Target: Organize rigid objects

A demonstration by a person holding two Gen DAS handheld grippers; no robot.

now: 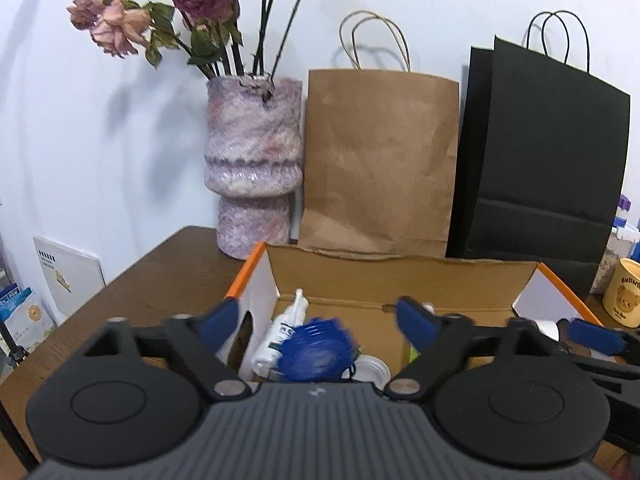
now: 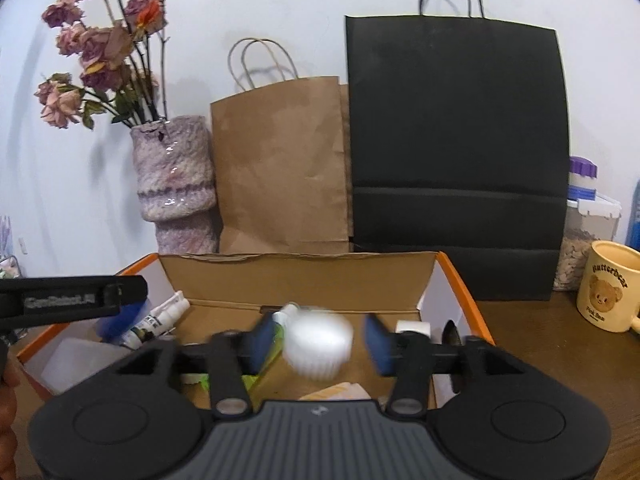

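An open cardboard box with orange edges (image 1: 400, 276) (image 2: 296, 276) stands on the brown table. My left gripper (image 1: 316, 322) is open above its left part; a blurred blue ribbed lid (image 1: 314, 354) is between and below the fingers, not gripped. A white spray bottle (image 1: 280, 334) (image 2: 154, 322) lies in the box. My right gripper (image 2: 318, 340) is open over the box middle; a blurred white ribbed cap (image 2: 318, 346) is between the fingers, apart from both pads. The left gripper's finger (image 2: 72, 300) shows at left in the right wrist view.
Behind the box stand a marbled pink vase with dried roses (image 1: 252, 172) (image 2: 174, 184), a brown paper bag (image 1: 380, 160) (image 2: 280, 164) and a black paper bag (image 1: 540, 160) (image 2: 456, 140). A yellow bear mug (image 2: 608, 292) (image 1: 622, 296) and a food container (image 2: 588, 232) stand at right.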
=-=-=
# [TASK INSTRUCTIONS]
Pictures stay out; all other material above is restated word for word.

# [EXPECTED ANSWER]
Target: Organize rigid objects

A demonstration by a person holding two Gen DAS handheld grippers; no robot.

now: 
now: 

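An open cardboard box with orange edges (image 1: 400, 276) (image 2: 296, 276) stands on the brown table. My left gripper (image 1: 316, 322) is open above its left part; a blurred blue ribbed lid (image 1: 314, 354) is between and below the fingers, not gripped. A white spray bottle (image 1: 280, 334) (image 2: 154, 322) lies in the box. My right gripper (image 2: 318, 340) is open over the box middle; a blurred white ribbed cap (image 2: 318, 346) is between the fingers, apart from both pads. The left gripper's finger (image 2: 72, 300) shows at left in the right wrist view.
Behind the box stand a marbled pink vase with dried roses (image 1: 252, 172) (image 2: 174, 184), a brown paper bag (image 1: 380, 160) (image 2: 280, 164) and a black paper bag (image 1: 540, 160) (image 2: 456, 140). A yellow bear mug (image 2: 608, 292) (image 1: 622, 296) and a food container (image 2: 588, 232) stand at right.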

This answer has been given in full.